Top of RECORDED DATA

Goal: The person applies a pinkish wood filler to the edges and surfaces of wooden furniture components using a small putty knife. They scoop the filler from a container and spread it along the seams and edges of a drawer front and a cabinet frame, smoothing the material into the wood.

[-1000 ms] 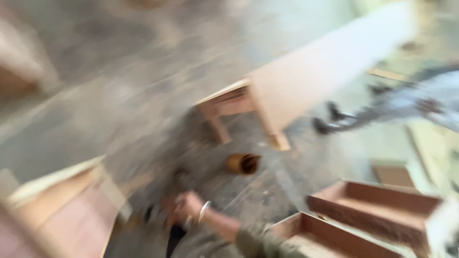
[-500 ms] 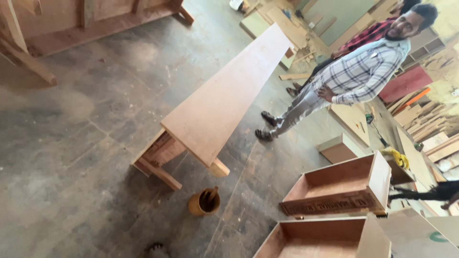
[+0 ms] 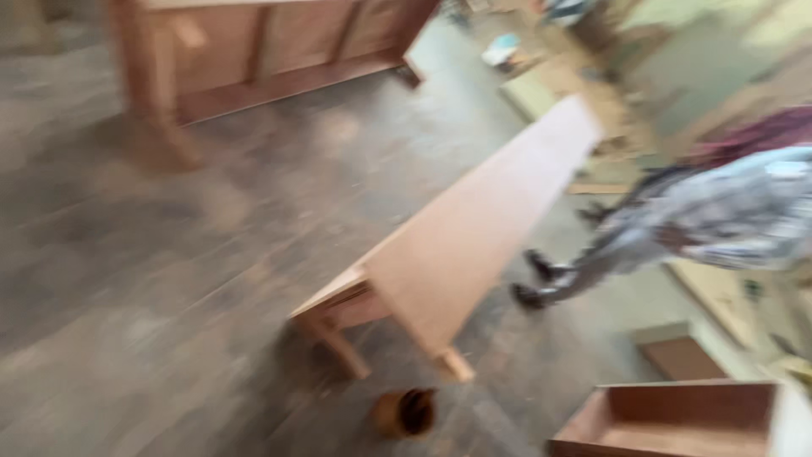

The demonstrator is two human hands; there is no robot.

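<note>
Neither of the wearer's hands shows in the blurred head view (so their grip cannot be told), and nearest below stands a small brown pot on the floor, just beside the legs of the long wooden bench, within easy reach.

Head view is blurring heavily. The wearer's own hands, arms and sleeves are lying outside the frame, so nothing worn can be told. The one body showing is another person, wearing a pale checked shirt and dark shoes.
</note>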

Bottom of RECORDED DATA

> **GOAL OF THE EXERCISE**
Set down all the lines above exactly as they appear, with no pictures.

> **SOLUTION TO THIS PROBLEM**
Goal: The person applies a pinkish wood filler to the edges and surfaces of wooden furniture components using a small putty knife. They scoop the filler from a container and spread it along the seams and edges of a drawer front and a cabinet frame, smoothing the material into the wood.

[-1000 ms] 
[-500 ms] 
[+0 ms] 

The demonstrator is two human hands; there is no robot.

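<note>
Neither of the wearer's hands shows in the blurred head view (so their grip cannot be told), and nearest below stands a small brown pot on the floor, just beside the legs of the long wooden bench, within easy reach.

Head view is blurring heavily. The wearer's own hands, arms and sleeves are lying outside the frame, so nothing worn can be told. The one body showing is another person, wearing a pale checked shirt and dark shoes.
</note>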

There's no more to the answer.